_Activity_:
Under this line sits a listing. Repeat exactly and only its lines from the one holding "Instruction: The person" through the one holding "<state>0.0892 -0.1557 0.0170"; skip pictures.

_Source data_:
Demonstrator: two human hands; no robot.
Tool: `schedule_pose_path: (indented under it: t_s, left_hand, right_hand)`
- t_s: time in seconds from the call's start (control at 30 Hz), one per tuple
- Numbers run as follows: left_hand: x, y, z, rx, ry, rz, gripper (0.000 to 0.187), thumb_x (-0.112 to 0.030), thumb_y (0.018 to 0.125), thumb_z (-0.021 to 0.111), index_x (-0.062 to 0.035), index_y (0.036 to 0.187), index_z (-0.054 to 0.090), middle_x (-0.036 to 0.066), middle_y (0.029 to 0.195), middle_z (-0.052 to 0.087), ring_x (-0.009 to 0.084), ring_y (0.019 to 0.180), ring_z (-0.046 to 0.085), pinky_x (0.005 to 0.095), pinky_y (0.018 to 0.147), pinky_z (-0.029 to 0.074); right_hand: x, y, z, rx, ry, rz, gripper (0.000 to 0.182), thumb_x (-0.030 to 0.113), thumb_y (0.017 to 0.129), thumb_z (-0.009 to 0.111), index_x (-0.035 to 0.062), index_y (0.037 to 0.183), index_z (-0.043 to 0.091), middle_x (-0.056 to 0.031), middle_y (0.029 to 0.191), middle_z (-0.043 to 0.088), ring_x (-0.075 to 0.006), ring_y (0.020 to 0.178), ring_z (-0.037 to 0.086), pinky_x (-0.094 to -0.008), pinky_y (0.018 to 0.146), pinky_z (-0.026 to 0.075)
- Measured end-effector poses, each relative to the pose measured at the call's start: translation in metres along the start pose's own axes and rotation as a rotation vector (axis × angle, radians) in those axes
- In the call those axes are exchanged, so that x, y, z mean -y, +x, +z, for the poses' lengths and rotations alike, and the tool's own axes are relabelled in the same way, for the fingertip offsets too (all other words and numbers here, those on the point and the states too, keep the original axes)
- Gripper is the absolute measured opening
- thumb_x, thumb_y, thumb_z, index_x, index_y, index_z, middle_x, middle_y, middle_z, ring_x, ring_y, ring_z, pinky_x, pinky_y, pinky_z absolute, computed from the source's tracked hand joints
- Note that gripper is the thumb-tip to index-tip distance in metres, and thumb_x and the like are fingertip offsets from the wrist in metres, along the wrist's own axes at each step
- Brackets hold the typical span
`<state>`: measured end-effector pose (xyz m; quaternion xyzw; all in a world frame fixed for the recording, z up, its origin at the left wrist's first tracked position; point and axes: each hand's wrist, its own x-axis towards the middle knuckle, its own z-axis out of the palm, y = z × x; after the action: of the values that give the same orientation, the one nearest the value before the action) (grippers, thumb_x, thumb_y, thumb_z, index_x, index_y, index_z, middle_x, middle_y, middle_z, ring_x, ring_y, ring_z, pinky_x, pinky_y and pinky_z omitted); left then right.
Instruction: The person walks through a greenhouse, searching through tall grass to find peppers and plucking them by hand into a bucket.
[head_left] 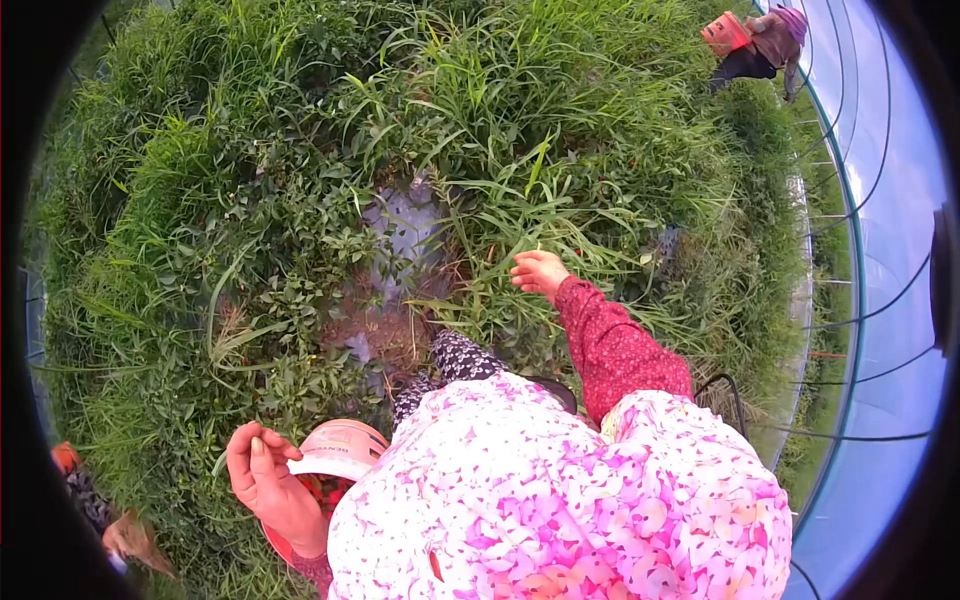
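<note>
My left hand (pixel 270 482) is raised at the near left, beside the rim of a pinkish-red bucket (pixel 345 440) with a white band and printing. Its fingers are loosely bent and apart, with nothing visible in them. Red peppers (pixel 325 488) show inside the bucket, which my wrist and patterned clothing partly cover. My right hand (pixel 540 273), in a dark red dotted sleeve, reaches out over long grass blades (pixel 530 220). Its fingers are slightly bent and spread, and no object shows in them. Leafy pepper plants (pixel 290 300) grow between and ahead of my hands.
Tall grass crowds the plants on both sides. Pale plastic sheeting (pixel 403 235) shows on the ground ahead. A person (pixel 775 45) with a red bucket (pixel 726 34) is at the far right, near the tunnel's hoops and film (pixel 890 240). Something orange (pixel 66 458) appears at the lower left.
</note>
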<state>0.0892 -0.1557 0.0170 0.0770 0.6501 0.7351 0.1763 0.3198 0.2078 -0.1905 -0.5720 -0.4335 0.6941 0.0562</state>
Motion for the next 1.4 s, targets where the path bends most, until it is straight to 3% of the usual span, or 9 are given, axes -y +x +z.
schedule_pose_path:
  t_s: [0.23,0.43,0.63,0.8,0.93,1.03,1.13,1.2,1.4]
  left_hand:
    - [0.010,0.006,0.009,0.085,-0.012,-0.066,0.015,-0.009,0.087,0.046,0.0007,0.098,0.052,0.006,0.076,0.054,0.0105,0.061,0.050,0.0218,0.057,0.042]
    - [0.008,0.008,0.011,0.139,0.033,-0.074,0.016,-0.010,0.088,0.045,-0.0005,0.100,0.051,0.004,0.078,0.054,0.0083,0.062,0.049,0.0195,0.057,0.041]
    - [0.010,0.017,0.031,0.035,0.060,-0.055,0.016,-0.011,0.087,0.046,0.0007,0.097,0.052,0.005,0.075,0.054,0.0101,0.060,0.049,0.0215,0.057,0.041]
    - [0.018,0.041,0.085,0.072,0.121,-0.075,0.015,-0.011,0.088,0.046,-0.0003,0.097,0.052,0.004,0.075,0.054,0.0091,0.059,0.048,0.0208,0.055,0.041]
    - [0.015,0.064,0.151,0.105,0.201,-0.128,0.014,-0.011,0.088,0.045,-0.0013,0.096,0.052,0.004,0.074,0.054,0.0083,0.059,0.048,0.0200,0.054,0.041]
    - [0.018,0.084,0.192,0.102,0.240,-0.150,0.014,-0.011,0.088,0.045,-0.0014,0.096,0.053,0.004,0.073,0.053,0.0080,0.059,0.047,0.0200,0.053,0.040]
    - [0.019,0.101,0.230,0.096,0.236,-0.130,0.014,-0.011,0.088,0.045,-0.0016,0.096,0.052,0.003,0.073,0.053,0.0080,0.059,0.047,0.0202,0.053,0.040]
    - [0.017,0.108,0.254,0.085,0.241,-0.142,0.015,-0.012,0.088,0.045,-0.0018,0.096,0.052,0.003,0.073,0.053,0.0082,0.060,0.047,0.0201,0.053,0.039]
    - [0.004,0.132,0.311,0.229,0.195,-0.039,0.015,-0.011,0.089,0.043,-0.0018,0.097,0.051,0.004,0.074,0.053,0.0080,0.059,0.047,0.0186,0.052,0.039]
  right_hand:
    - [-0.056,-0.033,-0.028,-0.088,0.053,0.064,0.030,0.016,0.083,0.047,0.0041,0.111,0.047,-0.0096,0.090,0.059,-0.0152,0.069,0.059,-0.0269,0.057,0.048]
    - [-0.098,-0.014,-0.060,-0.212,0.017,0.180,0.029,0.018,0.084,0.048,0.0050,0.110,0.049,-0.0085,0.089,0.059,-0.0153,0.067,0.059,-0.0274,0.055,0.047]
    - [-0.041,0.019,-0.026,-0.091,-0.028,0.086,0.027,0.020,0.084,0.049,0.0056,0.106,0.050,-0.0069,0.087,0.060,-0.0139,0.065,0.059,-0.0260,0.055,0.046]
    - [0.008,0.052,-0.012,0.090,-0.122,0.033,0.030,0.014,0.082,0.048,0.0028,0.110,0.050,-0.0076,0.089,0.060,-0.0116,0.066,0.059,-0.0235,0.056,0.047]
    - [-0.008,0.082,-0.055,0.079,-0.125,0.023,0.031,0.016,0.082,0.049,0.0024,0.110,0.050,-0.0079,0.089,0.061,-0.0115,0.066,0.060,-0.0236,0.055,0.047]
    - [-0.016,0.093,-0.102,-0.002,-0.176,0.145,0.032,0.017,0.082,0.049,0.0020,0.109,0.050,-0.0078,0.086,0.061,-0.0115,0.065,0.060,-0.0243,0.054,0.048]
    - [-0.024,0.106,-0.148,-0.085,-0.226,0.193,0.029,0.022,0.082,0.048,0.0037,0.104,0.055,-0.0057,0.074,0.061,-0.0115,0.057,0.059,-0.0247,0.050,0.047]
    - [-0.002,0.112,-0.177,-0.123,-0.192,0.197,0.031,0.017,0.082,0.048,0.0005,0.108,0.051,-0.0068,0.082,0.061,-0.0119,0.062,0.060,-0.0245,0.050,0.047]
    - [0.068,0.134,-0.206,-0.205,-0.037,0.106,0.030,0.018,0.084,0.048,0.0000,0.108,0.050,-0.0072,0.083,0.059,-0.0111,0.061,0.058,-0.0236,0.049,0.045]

_Your response_:
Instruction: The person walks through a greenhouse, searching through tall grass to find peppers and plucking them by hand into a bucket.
[head_left] 
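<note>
My left hand (pixel 270 482) is raised at the near left, beside the rim of a pinkish-red bucket (pixel 345 440) with a white band and printing. Its fingers are loosely bent and apart, with nothing visible in them. Red peppers (pixel 325 488) show inside the bucket, which my wrist and patterned clothing partly cover. My right hand (pixel 540 273), in a dark red dotted sleeve, reaches out over long grass blades (pixel 530 220). Its fingers are slightly bent and spread, and no object shows in them. Leafy pepper plants (pixel 290 300) grow between and ahead of my hands.
Tall grass crowds the plants on both sides. Pale plastic sheeting (pixel 403 235) shows on the ground ahead. A person (pixel 775 45) with a red bucket (pixel 726 34) is at the far right, near the tunnel's hoops and film (pixel 890 240). Something orange (pixel 66 458) appears at the lower left.
</note>
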<state>0.0892 -0.1557 0.0170 0.0770 0.6501 0.7351 0.1763 0.3198 0.2078 -0.1905 -0.5720 -0.4335 0.6941 0.0562</state>

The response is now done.